I will step down officially on July 1 from my role at the Island Institute, but I won’t be going far—12 miles out to Lanes Island on Vinalhaven, for starters. Ever since my first visit to a Maine island in 1975, islands have never been far from my mind and will not be far away in the future. Looking ahead, I can offer a few lessons from what I learned from Maine’s islands and islanders that I will take with me wherever I go.

Islands give the world something increasingly rare and wonderful—a place you can listen to yourself think. Islands provide isolation and isolation gives you time and space to think. Your thoughts are your companions. In such circumstances, you become more yourself because there are fewer interruptions and distractions. Other landscapes provide isolation; deserts, mountains, the far sea, ice fields, for instance.

But inherent in the island landscape is the ritual of circumspection—of walking around till you come back to where you started. There is a roundedness to island thinking. And the good news is you don’t need your own island to do this; you can bring your island along with you anywhere you go once you have had even a glimpse.

By virtue of listening to yourself think, little sparks of creativity, like fireflies, light up the mind. Not just for artists and poets, but also for the important day-to-day pursuits of island life: rigging a seine to catch a bigger school of fish, or baiting a trawl so it won’t snarl (at you) or imagining the shape of the tumblehome in your vessel to carry more weight aft. Little things most people never notice. Local knowledge. Fine scale.

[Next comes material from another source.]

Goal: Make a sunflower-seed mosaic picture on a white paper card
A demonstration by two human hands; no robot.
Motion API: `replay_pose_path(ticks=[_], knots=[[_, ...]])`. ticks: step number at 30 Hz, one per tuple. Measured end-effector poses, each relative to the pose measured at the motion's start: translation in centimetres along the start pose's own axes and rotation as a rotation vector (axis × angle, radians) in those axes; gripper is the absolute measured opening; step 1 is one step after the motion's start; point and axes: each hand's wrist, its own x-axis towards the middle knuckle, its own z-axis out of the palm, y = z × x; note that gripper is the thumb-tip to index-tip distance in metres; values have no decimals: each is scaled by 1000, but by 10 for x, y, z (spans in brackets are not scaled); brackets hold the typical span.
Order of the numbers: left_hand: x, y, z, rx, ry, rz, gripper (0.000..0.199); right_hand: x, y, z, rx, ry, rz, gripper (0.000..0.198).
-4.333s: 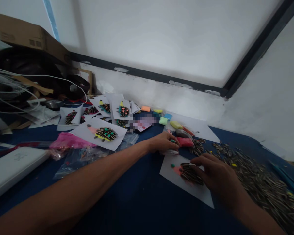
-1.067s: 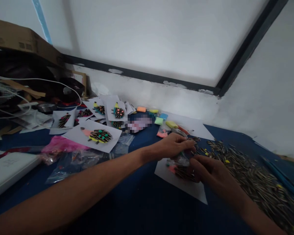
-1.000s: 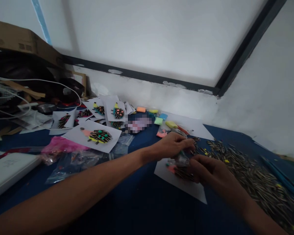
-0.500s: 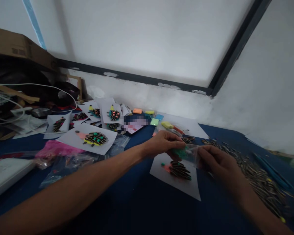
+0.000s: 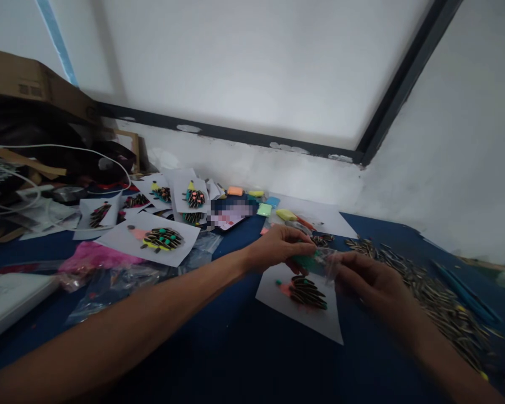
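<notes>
My left hand [image 5: 278, 247] is closed around one end of a clear plastic bag with green modelling clay [image 5: 305, 261] in it. At the bag's other end, the fingers of my right hand [image 5: 364, 275] pinch the clear plastic. Just below both hands lies a sheet of white paper [image 5: 273, 306] with a hedgehog figure [image 5: 307, 292] on it. Its spines are striped sunflower seeds, its face is pink clay, and small green dots sit on the nose and body. The bag and my hands hide the sheet's upper edge.
Loose striped seeds [image 5: 437, 303] spread over the blue table at right, beside a blue tool-like object [image 5: 467, 292]. Finished-looking hedgehog sheets [image 5: 122, 241], a phone [image 5: 233, 216] and clay packets [image 5: 264, 209] lie left and behind. A white box [image 5: 17, 303] sits at far left.
My right hand has shifted slightly left, toward my left hand, and the clear end of the bag looks more bunched. The left hand has barely moved.
</notes>
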Motion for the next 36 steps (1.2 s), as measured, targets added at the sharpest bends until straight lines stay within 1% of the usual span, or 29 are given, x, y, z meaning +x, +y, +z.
replay_pose_path(ticks=[2,5,7,11,14,18,21,23,25,32,36], knots=[[-1,0,0,-10,-36,9,19,0,0,1,-7,28,-5,38],[-3,1,0,-53,-115,22,22,2,4,1,28,180,-21,34],[-3,1,0,-69,-133,24,24,3,5,1,43,238,-45,32],[-1,0,-1,-78,-81,-4,23,1,2,0,24,171,-34,29],[0,-1,-1,-104,-71,0,26,0,1,2,16,151,-39,28],[1,-1,1,-130,-57,29,25,1,7,3,29,196,-79,26],[1,-2,2,-111,-80,38,19,2,12,2,4,223,-86,31],[2,-3,2,-81,-108,33,15,3,16,1,1,209,-88,31],[2,-5,2,-59,-118,20,15,4,18,1,27,189,-80,30],[2,-7,4,-39,-92,29,15,2,15,1,16,123,-69,34],[0,-4,6,-75,-81,50,15,3,10,1,20,127,-83,34]])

Finest kind.

Incredibly, the converse of this proposition is also true; if isolation allows you to disconnect in order to listen to yourself think, islands confront you with the reality that all things are connected. You are connected to your neighbors because you cannot escape them; you are connected to nature’s cycles because they exact terrible penalties on those who are ignorant of her wiles. You are connected to your community because your community will support you and occasionally rescue you. You are connected to the world because the earth is a tiny island surrounded by illimitable oceans of space. Islands are not a place to be a hermit.

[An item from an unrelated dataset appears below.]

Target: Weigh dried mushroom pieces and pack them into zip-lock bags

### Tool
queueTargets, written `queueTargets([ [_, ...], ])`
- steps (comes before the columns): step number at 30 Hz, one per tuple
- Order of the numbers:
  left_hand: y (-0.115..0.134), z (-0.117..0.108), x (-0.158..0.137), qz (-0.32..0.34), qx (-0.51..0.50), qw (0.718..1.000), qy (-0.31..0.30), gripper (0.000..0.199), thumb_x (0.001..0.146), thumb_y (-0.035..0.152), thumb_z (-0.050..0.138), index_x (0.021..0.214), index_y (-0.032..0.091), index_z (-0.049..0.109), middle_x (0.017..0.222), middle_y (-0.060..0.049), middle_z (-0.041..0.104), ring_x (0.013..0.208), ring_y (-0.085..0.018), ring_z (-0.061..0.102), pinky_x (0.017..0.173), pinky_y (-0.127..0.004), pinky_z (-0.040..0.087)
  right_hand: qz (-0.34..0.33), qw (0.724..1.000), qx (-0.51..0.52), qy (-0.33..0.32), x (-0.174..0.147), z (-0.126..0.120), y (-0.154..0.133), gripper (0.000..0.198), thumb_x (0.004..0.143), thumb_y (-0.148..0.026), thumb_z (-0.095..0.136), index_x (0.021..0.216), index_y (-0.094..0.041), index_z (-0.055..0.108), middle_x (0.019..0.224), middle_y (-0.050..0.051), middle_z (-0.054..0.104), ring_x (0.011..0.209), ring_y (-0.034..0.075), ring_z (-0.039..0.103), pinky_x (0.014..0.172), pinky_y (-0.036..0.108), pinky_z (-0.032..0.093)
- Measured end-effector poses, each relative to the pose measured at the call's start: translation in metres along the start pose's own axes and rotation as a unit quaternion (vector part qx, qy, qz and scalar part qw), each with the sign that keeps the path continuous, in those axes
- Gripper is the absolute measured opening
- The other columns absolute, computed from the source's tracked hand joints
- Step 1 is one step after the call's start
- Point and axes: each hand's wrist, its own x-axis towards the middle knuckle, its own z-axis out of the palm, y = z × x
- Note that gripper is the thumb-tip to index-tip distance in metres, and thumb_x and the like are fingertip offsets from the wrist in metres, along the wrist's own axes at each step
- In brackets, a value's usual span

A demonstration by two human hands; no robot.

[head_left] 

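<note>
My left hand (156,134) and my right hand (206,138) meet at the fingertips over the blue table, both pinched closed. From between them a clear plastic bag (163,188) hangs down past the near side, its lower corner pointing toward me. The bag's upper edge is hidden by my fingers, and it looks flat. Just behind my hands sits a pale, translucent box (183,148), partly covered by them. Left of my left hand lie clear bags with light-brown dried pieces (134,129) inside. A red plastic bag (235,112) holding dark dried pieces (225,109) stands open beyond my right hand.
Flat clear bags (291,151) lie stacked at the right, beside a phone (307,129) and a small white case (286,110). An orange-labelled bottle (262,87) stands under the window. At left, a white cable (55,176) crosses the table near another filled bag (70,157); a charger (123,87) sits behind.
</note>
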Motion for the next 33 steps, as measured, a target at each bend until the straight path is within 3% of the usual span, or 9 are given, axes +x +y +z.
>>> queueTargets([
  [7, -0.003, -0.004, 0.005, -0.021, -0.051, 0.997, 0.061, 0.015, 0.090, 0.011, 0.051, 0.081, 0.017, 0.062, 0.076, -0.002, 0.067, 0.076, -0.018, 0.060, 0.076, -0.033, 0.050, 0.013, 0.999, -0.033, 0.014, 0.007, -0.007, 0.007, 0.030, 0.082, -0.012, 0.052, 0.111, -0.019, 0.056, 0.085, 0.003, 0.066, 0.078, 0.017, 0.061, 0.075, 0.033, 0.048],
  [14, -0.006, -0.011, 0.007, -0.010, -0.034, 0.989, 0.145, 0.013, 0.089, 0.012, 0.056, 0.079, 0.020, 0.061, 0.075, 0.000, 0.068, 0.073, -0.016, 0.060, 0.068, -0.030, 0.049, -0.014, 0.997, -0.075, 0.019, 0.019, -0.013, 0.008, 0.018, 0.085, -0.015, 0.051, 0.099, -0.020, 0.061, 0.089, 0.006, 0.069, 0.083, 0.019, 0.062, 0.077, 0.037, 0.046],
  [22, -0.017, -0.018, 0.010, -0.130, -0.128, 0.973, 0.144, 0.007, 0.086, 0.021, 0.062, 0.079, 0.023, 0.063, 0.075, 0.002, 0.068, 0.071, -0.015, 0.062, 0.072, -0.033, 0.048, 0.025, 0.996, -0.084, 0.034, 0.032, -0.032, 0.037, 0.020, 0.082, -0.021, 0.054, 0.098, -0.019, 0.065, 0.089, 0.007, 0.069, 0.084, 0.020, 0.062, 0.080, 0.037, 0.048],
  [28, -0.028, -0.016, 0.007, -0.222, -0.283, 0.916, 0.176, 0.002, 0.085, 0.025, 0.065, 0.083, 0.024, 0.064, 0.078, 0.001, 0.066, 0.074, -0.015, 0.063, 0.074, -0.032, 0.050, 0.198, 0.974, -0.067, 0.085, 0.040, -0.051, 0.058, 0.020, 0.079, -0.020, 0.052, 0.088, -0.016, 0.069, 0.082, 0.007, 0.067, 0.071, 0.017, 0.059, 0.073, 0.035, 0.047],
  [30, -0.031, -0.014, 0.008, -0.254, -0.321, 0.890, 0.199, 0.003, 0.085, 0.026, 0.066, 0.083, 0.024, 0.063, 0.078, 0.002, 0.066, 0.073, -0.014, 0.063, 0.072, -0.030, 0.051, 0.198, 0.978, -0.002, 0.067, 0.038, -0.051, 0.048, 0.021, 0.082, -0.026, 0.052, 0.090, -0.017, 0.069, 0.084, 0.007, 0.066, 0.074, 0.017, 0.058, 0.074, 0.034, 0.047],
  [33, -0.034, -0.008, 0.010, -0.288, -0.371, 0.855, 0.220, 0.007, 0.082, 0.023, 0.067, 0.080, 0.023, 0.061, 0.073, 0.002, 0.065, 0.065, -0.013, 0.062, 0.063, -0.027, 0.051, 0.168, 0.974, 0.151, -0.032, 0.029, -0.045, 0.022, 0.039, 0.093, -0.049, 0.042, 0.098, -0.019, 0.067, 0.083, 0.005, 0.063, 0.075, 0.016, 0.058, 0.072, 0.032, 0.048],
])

When you have the time and place to think, you begin to organize what you know into stories. Stories are the original Internet, and the oral traditions in island culture are the means by which information is traded on the ferry and hard won local knowledge is passed down from one generation to the next. Story telling merges into the truths we need to share.

An appreciation of island history runs rampant in native culture. Island historical societies collect our native wildflowers that bloom over and over again and press them between the pages of our memory. New stories volunteer themselves all the time like weeds; you just need to listen to the wind. Catch a whisper and begin to tell your own story.

Island schools are where a community’s hopes are entrusted. If there is no school, there is no future because there is no hope for the future. Island students give shape to their hopes in boatbuilding classes, in a hothouse where they raise greens for school lunches and in the infinite spaces between each pair of ears where ideas arc across an unlikely synapse to make a new completely individual connection with time, place and space. See the world while you carry your island in your pocket like a heart rock and come back next year or next generation to the place where you began your journey. Returning is like the day following the night. Hope is that island.

Here on Maine’s islands, old and new worlds intersect. For the last century the wealth has been in the water. It still is, although the marine world is changing more quickly than the air around us. It is nearly unfathomable to think that the product of what we burn in every engine is the same as the invisible breath we exhale, and yet it is not as benign. How could carbon dioxide change the world? Ask any lobsterman who can now can land shedders in every month of the year because the waters are warmer year round. The good book says build not on sand, but on rock foundations. Good advice. Because islands are on the front lines of climate change, it is good to build back from the edge of the sea; the higher the better. If you can see the ocean, the ocean can see you. The future is here; time to prepare.

Our wealth is also in the wind. In the century before our most profligate 20th century, Maine sails ran full and by when the wind took our products, and captains and their families all around the world and back home again. Sometimes these voyages ended in tragedy, but more often in new riches and new perspectives, connected to a larger, rounded world. Today, the gigiwatts of power in the Gulf of Maine are a high wind looking for a sail. Catch it.

As incredible as it now seems to me after 30 years, the islands of Maine have filled nearly every nook and cranny of my life—like a tide that kept rising and for the patience, instruction and kindnesses that islanders have offered me along the way, I am unspeakably grateful.

Although the world is big, it is also round, like an island—the island where you were born or the one you carry around in your mind. As I now turn to the ever-rising eastern sun, there is roundedness that is becoming.

Philip Conkling is founder of the Island Institute.